Friday, August 25, 2017

Charlie Caftan in Silk Charmeuse

There are certain fabrics that say luxury to me. Perhaps top of that list is silk charmeuse. It just feels so luscious when you wear it, like a gossamer but has that substance and depth of color that is found in silk.  I just clicked the dictionary to make sure I spelled charmeuse correctly, and it says "from French: feminine of charmeur, "charmer" to charm".  Well that seems apt, it is a feminine and charming fabric that can be sewed up into so many different things.

But when your friend goes shopping at Mood and brings back a stack of very disparate fabrics some of them get set aside until inspiration strikes. Thus this very bold silk charmeuse print was purchased by my friend Heather in July of 2015, but we could not come up with an ides of what to make with it. It really is a panel print, which repeats about every 5 feet, and had a 2" geometric border on either selvedge that I didn't use. There are some good size pieces remaining which might make perfect sleeve linings for a hidden touch of whimsy in a plain coat or jacket.

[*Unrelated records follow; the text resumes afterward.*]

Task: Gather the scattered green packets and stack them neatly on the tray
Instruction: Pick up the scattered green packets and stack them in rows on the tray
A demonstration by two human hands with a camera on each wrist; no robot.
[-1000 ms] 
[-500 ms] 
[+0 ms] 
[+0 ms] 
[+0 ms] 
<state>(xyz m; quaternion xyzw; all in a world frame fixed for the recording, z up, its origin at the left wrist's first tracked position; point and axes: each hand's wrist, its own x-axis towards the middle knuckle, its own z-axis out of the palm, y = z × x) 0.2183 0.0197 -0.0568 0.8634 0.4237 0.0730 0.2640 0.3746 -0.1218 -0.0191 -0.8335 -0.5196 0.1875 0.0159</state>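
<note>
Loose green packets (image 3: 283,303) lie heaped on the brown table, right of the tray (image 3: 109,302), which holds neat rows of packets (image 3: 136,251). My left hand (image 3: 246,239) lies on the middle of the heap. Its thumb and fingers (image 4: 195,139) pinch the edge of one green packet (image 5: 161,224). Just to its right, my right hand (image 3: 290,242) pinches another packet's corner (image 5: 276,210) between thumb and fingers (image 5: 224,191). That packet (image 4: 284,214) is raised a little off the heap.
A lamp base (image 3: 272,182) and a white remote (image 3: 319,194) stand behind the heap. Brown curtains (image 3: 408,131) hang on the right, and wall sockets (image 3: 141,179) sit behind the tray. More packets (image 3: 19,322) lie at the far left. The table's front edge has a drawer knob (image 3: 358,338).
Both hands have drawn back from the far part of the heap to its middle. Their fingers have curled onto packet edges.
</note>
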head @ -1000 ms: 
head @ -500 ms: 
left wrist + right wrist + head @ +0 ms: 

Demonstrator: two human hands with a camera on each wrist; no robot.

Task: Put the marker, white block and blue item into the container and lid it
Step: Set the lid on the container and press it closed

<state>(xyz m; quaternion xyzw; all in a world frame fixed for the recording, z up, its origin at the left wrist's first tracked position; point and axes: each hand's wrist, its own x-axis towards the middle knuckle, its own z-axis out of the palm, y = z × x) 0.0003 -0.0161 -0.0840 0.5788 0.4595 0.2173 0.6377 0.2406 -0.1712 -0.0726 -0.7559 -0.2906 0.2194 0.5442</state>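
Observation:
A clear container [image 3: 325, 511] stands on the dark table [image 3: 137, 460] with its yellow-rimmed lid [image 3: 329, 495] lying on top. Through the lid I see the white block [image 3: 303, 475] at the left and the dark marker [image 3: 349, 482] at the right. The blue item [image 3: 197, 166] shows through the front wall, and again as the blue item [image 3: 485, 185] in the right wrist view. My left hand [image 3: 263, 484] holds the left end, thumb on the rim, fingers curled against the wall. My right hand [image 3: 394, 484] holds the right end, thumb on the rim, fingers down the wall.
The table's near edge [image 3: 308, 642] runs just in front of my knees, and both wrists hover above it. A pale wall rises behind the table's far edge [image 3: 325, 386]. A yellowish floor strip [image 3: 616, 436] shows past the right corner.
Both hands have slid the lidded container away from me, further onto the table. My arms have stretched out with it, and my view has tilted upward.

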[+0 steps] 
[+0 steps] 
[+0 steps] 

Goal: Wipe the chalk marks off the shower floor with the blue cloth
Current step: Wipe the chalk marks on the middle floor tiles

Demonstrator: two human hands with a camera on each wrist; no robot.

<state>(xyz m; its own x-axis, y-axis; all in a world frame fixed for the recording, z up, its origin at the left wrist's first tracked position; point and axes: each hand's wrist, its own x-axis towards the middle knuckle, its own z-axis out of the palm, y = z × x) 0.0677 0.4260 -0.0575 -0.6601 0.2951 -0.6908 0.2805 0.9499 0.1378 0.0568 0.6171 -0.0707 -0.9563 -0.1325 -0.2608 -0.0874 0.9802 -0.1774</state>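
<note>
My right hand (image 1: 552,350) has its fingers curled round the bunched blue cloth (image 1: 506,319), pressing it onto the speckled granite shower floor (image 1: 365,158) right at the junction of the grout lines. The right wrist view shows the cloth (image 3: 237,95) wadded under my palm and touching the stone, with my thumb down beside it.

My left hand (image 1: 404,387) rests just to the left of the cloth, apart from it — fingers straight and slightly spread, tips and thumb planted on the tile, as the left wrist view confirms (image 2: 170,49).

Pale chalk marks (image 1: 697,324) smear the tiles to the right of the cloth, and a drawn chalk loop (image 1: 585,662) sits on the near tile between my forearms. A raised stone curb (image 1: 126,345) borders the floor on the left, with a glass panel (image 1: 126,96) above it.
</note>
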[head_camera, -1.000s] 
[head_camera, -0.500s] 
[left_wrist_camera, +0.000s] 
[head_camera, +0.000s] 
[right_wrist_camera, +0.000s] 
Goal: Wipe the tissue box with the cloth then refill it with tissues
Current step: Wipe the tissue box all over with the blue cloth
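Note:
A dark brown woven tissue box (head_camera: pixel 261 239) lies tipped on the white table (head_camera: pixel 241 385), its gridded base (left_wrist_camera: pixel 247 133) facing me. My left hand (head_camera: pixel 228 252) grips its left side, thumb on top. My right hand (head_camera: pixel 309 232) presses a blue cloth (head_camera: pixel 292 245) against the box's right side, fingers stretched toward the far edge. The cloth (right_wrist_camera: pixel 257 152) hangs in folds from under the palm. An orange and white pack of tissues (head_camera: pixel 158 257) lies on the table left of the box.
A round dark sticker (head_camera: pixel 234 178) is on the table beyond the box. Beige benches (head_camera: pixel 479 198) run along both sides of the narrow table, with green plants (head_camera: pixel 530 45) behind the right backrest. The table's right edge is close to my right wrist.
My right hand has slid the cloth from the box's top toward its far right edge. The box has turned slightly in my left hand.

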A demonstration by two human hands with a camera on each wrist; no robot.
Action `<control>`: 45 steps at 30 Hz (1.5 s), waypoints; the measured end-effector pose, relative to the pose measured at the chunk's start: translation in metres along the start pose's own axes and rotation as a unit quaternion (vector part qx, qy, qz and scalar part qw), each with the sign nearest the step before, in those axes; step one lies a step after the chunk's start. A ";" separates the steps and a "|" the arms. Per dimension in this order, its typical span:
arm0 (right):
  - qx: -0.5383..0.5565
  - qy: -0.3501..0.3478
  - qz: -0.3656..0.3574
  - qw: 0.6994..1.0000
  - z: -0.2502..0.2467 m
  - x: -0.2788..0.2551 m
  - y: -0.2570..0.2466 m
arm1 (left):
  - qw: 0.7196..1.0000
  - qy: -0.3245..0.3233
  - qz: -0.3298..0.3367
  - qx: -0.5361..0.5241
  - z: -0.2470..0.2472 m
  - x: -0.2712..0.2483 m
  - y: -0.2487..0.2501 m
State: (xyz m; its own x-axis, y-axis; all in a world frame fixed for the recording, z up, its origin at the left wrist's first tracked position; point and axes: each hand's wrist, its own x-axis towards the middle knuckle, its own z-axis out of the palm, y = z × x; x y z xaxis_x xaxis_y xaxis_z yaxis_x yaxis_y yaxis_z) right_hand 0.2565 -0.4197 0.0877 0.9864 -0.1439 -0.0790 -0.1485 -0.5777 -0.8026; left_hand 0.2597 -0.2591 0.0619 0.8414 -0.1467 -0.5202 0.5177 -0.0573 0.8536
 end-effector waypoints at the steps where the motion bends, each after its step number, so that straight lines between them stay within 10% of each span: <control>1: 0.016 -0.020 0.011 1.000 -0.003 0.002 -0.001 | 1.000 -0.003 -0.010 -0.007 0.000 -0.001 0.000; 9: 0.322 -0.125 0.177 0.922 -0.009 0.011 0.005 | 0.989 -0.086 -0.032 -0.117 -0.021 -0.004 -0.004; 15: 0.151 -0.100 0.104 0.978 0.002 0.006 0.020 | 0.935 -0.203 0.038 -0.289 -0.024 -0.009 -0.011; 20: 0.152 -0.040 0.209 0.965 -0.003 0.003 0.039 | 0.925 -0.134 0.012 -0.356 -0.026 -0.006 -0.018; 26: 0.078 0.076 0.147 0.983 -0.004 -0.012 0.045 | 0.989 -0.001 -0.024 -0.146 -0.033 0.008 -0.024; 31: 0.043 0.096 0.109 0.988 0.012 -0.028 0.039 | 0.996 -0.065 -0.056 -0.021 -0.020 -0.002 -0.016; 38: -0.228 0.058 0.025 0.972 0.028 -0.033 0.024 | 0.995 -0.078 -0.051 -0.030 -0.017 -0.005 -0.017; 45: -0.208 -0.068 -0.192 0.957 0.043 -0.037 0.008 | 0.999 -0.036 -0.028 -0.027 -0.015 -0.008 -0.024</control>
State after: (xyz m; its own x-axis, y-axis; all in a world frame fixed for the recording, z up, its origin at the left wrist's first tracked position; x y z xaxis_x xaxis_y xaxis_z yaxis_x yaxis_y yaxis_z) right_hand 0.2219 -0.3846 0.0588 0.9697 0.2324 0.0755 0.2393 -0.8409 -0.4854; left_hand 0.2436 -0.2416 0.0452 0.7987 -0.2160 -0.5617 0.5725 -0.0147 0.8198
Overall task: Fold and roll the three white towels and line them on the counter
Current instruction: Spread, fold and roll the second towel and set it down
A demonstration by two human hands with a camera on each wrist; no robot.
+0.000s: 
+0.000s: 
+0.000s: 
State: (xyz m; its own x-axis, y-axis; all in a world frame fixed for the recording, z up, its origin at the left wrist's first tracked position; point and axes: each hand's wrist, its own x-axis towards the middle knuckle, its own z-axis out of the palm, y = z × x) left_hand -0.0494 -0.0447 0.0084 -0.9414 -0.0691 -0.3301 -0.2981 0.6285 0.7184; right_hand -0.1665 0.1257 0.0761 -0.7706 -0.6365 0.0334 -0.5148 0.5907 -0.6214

But one day I happened to be showing her some various patterns online and she caught a glimpse of the Charlie Caftan pattern and said "that's it!"

silk caftan H front view2

A bold choice but I think she was right. It turned out perfectly for lounging around at home or perhaps wearing during cocktail hour at some beachy resort. (doesn't that sound great and we all wish were there at said resort right now!)

We will have to make do with photos in my backyard but you get the idea. The caftan is definitely loose fitting and doesn't have a lot of shaping. Before I cut into this unique fabric I made a muslin using an old sheet. Which very much resembled a hospital gown. And needed some additional shaping for sure.

silk caftan H side view

On the slightly side view you can see some shaping which I achieved by adding a bust dart. It's not difficult to do on this pattern but if you have a full bust or just want it to be a little less block-y here's what I did.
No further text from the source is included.